BRIEF: Every line in the listing should be set down again verbatim.

INFORMATION PROVIDED:
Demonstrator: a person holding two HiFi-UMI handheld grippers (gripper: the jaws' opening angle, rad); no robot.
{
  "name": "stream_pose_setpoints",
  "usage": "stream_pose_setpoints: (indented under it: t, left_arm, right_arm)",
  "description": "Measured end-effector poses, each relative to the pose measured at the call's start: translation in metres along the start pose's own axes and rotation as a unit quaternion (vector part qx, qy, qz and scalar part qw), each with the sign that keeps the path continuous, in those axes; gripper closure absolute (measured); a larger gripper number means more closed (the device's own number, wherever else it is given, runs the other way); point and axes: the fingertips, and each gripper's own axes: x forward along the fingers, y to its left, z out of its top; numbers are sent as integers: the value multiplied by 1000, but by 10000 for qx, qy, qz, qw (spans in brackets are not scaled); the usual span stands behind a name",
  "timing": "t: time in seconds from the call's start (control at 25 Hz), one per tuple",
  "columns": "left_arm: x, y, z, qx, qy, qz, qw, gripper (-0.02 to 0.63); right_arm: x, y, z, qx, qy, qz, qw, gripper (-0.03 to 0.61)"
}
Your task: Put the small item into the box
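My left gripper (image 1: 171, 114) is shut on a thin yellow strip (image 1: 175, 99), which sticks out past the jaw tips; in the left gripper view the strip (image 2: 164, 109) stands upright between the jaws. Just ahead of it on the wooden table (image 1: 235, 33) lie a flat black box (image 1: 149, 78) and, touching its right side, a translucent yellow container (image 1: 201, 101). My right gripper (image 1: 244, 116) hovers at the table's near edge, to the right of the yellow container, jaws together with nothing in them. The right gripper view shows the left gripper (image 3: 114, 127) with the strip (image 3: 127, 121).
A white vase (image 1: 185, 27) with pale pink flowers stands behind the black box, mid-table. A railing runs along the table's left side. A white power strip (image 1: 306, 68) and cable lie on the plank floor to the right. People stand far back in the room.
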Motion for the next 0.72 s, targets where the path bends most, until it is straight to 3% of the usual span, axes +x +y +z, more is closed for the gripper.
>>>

ANSWER SPACE:
Demonstrator: a person holding two HiFi-UMI handheld grippers (gripper: the jaws' opening angle, rad); no robot.
{
  "name": "stream_pose_setpoints",
  "usage": "stream_pose_setpoints: (indented under it: t, left_arm, right_arm)",
  "description": "Measured end-effector poses, each relative to the pose measured at the call's start: translation in metres along the start pose's own axes and rotation as a unit quaternion (vector part qx, qy, qz and scalar part qw), each with the sign that keeps the path continuous, in those axes; gripper closure absolute (measured); a larger gripper number means more closed (the device's own number, wherever else it is given, runs the other way); point and axes: the fingertips, and each gripper's own axes: x forward along the fingers, y to its left, z out of its top; numbers are sent as integers: the value multiplied by 1000, but by 10000 for qx, qy, qz, qw (spans in brackets are not scaled); the usual span stands behind a name",
  "timing": "t: time in seconds from the call's start (control at 25 Hz), one per tuple",
  "columns": "left_arm: x, y, z, qx, qy, qz, qw, gripper (-0.02 to 0.63); right_arm: x, y, z, qx, qy, qz, qw, gripper (-0.03 to 0.61)"
}
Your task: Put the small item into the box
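My left gripper (image 1: 171, 114) is shut on a thin yellow strip (image 1: 175, 99), which sticks out past the jaw tips; in the left gripper view the strip (image 2: 164, 109) stands upright between the jaws. Just ahead of it on the wooden table (image 1: 235, 33) lie a flat black box (image 1: 149, 78) and, touching its right side, a translucent yellow container (image 1: 201, 101). My right gripper (image 1: 244, 116) hovers at the table's near edge, to the right of the yellow container, jaws together with nothing in them. The right gripper view shows the left gripper (image 3: 114, 127) with the strip (image 3: 127, 121).
A white vase (image 1: 185, 27) with pale pink flowers stands behind the black box, mid-table. A railing runs along the table's left side. A white power strip (image 1: 306, 68) and cable lie on the plank floor to the right. People stand far back in the room.
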Motion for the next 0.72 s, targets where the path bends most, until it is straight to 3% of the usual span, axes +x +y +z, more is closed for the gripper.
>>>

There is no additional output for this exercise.